Problem requirements:
In the data below, find every line that has the string "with", and copy it.

Recorded data:
*** Begin section ***

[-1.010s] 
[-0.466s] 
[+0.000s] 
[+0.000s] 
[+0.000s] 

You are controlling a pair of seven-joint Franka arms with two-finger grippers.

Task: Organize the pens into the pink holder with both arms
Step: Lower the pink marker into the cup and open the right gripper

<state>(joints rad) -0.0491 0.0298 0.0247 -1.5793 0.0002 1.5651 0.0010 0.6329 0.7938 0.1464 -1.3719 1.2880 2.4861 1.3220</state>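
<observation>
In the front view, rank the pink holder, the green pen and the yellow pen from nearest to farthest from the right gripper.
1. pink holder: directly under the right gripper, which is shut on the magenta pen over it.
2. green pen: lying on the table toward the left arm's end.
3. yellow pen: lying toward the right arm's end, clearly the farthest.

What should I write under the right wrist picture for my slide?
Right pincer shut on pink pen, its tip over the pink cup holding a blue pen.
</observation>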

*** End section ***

Solution for this task:
You are controlling a pair of seven-joint Franka arms with two-finger grippers.
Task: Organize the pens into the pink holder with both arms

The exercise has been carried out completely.